A new SIM for an ongoing SI is created.
A new SI is created after a SIM has been
emitted for an ongoing SI.
No effect on ongoing SIs.
The process to determine the effect of each
incoming Service-Specific Potential Incident (S-SPI)
on ongoing SIs is named “Aggregation Analysis”
and, as it has been noted before, it is performed in a
“per-service” basis. Therefore, both the incoming S-
SPI and the ongoing SI taken into consideration in
this analysis must reference the same basic service.

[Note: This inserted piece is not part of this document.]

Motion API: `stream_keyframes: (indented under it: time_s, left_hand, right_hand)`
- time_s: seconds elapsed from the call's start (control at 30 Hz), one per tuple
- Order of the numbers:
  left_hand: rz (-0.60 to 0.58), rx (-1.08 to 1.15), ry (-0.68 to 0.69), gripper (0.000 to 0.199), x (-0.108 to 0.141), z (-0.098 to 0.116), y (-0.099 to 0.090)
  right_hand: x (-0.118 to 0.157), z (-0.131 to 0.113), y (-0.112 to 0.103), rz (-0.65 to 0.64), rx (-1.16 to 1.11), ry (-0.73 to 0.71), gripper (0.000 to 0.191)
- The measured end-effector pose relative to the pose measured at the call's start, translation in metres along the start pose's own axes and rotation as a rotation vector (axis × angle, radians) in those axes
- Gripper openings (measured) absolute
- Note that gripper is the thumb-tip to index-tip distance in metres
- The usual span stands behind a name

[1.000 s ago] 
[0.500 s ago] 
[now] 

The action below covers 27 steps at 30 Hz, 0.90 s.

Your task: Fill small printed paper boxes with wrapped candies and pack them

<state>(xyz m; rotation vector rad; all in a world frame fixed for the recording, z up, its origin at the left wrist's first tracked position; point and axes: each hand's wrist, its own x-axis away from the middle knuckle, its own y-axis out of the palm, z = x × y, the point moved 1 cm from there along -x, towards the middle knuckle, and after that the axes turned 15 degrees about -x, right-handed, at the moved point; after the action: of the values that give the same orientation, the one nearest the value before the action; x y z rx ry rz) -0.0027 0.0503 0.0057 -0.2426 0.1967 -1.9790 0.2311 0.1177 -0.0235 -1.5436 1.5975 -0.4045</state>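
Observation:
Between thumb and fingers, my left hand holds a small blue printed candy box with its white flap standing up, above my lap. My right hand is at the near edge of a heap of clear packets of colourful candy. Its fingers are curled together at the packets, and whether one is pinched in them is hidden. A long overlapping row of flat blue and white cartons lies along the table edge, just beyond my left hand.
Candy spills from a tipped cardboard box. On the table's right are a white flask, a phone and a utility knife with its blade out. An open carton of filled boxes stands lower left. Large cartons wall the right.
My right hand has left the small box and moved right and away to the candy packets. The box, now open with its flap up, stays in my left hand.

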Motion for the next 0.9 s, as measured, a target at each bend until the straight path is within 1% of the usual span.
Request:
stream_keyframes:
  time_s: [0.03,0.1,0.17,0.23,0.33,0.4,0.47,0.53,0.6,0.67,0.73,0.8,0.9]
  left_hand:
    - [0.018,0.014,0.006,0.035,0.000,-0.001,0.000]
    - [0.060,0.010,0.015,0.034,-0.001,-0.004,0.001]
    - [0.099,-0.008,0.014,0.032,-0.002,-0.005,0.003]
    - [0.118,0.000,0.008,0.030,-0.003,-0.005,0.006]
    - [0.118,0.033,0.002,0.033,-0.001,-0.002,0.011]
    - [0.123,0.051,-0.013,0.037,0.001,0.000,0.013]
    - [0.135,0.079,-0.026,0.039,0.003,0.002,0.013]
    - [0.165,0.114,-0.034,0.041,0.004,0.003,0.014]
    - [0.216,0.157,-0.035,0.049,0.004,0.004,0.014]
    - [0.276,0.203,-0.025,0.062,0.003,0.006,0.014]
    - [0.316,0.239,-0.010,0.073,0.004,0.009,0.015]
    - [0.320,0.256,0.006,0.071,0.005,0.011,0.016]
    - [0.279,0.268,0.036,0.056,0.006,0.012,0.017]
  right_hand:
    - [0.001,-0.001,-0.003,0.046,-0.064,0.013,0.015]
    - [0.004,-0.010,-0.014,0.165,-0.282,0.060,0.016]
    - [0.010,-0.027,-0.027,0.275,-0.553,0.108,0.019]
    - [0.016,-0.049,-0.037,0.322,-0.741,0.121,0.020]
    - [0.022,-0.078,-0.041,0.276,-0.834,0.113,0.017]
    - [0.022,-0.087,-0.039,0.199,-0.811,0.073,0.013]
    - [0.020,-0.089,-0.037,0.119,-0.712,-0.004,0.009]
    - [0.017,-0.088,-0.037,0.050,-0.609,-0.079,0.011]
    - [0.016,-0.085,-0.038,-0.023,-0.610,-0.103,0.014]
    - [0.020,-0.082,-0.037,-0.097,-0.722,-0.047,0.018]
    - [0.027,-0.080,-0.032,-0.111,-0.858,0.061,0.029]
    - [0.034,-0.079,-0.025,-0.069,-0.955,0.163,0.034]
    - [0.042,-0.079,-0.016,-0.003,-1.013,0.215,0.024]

3.3.3 Details of the Aggregation Analysis
The Aggregation Analysis is based on a correlation
process that uses inference techniques as the basic
tool, and network topology (functional dependencies
between network resources for the service
concerned) as the main source of knowledge. In
short, the behaviour of this analysis for incoming
firing Service-Specific Potential Incident (S-SPI) is
as follows:
1. If the network resource referenced by the
incoming S-SPI-F is functionally dependent
on some of the network resources
encompassed by one of the ongoing SIs, then
that resource, and any other that is
functionally dependent on it, is aggregated to
the concerned SI.
2. If any of the network resources included in
the ongoing SIs are related to the network
resource referenced by the incoming S-SPI-F,
then these Incidents are changed to
accommodate the network resource included
in the S-SPI-F. It has to be noted that
functional dependency is one type of relation
but not the only one, spatial-temporal
relations can also be defined.
Should there be more than one SI, they will
be unified. In this unification process the
oldest SI will prevail, while the rest will be
closed if all of theirs resources have been
subsumed in the prevailing SI. Not all the
relations must be of type functional
dependent and although the relations are
symmetric they may be not transitive
Figure 4: SICAEN Fourth Stage: Stabilization.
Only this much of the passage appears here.